**Work order:** Give the data again exactly, without images.

━━━━━━━━━━━━━━━━━━━━━━━━━━━━━━

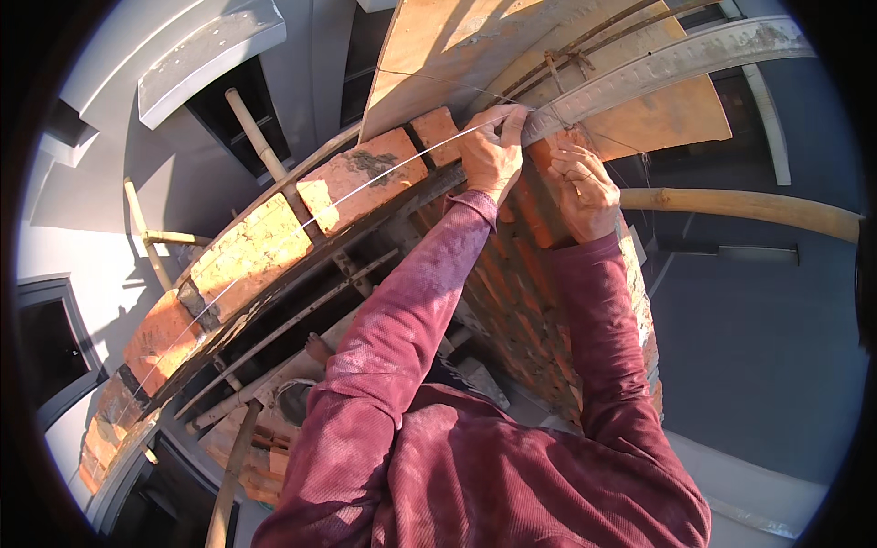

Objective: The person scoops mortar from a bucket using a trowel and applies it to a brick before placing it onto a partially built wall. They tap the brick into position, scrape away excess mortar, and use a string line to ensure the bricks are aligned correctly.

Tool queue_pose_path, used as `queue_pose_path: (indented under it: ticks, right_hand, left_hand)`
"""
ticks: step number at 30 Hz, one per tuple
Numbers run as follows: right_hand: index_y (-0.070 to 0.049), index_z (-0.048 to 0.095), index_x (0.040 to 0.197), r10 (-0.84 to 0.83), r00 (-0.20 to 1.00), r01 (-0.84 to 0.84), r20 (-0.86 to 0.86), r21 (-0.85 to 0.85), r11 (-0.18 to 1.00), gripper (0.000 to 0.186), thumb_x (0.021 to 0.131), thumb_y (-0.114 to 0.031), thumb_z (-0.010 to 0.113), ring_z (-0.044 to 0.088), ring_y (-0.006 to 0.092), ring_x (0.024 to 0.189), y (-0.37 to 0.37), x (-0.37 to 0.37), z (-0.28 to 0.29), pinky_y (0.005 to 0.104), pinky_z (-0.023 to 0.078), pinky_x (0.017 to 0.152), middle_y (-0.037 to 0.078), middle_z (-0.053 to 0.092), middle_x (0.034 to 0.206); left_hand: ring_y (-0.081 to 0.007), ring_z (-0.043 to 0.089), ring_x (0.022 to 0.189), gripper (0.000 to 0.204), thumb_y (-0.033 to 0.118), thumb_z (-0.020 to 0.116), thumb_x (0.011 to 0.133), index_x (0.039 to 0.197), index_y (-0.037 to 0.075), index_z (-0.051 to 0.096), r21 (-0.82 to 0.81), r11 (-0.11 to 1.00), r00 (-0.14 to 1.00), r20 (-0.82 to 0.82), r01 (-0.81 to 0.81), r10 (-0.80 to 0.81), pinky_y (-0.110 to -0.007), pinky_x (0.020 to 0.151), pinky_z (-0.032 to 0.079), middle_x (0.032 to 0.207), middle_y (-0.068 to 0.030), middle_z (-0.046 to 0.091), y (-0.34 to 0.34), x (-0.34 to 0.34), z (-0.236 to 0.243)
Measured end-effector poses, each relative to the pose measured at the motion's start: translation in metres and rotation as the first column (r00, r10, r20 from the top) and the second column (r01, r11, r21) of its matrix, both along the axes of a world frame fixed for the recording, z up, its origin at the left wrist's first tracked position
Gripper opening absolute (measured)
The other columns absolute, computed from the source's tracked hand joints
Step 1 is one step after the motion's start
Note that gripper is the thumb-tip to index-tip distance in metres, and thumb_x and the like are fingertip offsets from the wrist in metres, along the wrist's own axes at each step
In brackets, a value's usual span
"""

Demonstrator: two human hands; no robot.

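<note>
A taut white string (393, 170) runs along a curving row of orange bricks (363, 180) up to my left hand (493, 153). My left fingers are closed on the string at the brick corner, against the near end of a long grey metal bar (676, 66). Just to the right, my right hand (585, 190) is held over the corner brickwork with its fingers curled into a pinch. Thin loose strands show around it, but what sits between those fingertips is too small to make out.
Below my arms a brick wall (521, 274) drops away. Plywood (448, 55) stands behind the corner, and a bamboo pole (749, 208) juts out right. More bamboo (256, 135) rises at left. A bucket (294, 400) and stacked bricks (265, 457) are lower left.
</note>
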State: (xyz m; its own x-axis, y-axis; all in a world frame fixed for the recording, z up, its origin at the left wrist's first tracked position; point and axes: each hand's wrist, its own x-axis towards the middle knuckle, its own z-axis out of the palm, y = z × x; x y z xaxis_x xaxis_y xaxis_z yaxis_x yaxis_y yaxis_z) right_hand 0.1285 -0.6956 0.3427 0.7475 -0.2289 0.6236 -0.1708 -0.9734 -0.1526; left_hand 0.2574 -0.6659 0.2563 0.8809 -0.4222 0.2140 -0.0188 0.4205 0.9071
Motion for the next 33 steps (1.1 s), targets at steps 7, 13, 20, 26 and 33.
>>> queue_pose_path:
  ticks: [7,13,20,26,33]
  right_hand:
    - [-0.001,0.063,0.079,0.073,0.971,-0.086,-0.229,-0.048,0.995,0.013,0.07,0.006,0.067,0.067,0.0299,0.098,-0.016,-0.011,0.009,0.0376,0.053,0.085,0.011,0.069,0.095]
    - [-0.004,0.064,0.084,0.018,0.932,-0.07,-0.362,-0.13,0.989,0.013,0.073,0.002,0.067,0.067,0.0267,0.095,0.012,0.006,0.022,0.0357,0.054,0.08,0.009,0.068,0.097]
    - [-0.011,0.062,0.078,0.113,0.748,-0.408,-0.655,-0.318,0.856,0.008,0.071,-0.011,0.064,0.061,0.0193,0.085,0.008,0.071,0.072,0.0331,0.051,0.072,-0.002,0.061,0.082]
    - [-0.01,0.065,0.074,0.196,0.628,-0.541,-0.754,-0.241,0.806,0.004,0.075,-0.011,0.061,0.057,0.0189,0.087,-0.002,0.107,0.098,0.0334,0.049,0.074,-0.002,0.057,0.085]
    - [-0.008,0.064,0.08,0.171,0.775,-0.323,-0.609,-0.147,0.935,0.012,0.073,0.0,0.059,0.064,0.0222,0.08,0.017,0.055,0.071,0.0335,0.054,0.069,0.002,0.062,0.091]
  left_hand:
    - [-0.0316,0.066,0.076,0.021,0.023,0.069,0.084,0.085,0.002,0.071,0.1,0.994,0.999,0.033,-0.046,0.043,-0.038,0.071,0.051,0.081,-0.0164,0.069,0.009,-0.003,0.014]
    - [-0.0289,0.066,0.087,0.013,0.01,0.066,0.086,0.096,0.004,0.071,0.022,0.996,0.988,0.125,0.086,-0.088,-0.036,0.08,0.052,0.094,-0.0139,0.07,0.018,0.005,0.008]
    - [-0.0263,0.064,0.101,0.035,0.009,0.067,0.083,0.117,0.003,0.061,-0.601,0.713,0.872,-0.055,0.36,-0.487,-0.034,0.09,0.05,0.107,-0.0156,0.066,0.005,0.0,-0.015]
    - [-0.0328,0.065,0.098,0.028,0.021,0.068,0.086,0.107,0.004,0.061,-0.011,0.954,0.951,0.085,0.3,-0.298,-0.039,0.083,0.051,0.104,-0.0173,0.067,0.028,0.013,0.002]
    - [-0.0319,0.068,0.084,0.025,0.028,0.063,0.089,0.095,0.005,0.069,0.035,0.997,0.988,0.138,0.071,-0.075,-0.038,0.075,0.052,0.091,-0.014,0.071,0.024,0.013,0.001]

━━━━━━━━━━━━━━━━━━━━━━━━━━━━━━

**Output:**
Objective: The person scoops mortar from a bucket using a trowel and applies it to a brick before placing it onto a partially built wall. They tap the brick into position, scrape away excess mortar, and use a string line to ensure the bricks are aligned correctly.

Tool queue_pose_path, used as `queue_pose_path: (indented under it: ticks, right_hand, left_hand)`
"""
ticks: step number at 30 Hz, one per tuple
Numbers run as follows: right_hand: index_y (-0.070 to 0.049), index_z (-0.048 to 0.095), index_x (0.040 to 0.197), r10 (-0.84 to 0.83), r00 (-0.20 to 1.00), r01 (-0.84 to 0.84), r20 (-0.86 to 0.86), r21 (-0.85 to 0.85), r11 (-0.18 to 1.00), gripper (0.000 to 0.186), thumb_x (0.021 to 0.131), thumb_y (-0.114 to 0.031), thumb_z (-0.010 to 0.113), ring_z (-0.044 to 0.088), ring_y (-0.006 to 0.092), ring_x (0.024 to 0.189), y (-0.37 to 0.37), x (-0.37 to 0.37), z (-0.28 to 0.29), pinky_y (0.005 to 0.104), pinky_z (-0.023 to 0.078), pinky_x (0.017 to 0.152), middle_y (-0.037 to 0.078), middle_z (-0.053 to 0.092), middle_x (0.034 to 0.206); left_hand: ring_y (-0.081 to 0.007), ring_z (-0.043 to 0.089), ring_x (0.022 to 0.189), gripper (0.000 to 0.204), thumb_y (-0.033 to 0.118), thumb_z (-0.020 to 0.116), thumb_x (0.011 to 0.133), index_x (0.039 to 0.197), index_y (-0.037 to 0.075), index_z (-0.051 to 0.096), r21 (-0.82 to 0.81), r11 (-0.11 to 1.00), r00 (-0.14 to 1.00), r20 (-0.82 to 0.82), r01 (-0.81 to 0.81), r10 (-0.80 to 0.81), pinky_y (-0.110 to -0.007), pinky_x (0.020 to 0.151), pinky_z (-0.032 to 0.079), middle_x (0.032 to 0.207), middle_y (-0.068 to 0.030), middle_z (-0.046 to 0.091), y (-0.34 to 0.34), x (-0.34 to 0.34), z (-0.236 to 0.243)
Measured end-effector poses, each relative to the pose measured at the motion's start: translation in metres and rotation as the first column (r00, r10, r20 from the top) and the second column (r01, r11, r21) of its matrix, both along the axes of a world frame fixed for the recording, z up, its origin at the left wrist's first tracked position
Gripper opening absolute (measured)
The other columns absolute, computed from the source's tracked hand joints
Step 1 is one step after the motion's start
Note that gripper is the thumb-tip to index-tip distance in metres, and thumb_x and the like are fingertip offsets from the wrist in metres, along the wrist's own axes at each step
In brackets, a value's usual span
"""

Demonstrator: two human hands; no robot.

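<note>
A taut white string (393, 170) runs along a curving row of orange bricks (363, 180) up to my left hand (493, 153). My left fingers are closed on the string at the brick corner, against the near end of a long grey metal bar (676, 66). Just to the right, my right hand (585, 190) is held over the corner brickwork with its fingers curled into a pinch. Thin loose strands show around it, but what sits between those fingertips is too small to make out.
Below my arms a brick wall (521, 274) drops away. Plywood (448, 55) stands behind the corner, and a bamboo pole (749, 208) juts out right. More bamboo (256, 135) rises at left. A bucket (294, 400) and stacked bricks (265, 457) are lower left.
</note>
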State: (xyz m; its own x-axis, y-axis; all in a world frame fixed for the recording, z up, its origin at the left wrist's first tracked position; point and axes: each hand's wrist, its own x-axis towards the middle knuckle, its own z-axis out of the palm, y = z × x; x y z xaxis_x xaxis_y xaxis_z yaxis_x yaxis_y yaxis_z) right_hand 0.1285 -0.6956 0.3427 0.7475 -0.2289 0.6236 -0.1708 -0.9734 -0.1526; left_hand 0.2574 -0.6659 0.2563 0.8809 -0.4222 0.2140 -0.0188 0.4205 0.9071
Motion for the next 33 steps (1.1 s), targets at steps 7, 13, 20, 26 and 33.
>>> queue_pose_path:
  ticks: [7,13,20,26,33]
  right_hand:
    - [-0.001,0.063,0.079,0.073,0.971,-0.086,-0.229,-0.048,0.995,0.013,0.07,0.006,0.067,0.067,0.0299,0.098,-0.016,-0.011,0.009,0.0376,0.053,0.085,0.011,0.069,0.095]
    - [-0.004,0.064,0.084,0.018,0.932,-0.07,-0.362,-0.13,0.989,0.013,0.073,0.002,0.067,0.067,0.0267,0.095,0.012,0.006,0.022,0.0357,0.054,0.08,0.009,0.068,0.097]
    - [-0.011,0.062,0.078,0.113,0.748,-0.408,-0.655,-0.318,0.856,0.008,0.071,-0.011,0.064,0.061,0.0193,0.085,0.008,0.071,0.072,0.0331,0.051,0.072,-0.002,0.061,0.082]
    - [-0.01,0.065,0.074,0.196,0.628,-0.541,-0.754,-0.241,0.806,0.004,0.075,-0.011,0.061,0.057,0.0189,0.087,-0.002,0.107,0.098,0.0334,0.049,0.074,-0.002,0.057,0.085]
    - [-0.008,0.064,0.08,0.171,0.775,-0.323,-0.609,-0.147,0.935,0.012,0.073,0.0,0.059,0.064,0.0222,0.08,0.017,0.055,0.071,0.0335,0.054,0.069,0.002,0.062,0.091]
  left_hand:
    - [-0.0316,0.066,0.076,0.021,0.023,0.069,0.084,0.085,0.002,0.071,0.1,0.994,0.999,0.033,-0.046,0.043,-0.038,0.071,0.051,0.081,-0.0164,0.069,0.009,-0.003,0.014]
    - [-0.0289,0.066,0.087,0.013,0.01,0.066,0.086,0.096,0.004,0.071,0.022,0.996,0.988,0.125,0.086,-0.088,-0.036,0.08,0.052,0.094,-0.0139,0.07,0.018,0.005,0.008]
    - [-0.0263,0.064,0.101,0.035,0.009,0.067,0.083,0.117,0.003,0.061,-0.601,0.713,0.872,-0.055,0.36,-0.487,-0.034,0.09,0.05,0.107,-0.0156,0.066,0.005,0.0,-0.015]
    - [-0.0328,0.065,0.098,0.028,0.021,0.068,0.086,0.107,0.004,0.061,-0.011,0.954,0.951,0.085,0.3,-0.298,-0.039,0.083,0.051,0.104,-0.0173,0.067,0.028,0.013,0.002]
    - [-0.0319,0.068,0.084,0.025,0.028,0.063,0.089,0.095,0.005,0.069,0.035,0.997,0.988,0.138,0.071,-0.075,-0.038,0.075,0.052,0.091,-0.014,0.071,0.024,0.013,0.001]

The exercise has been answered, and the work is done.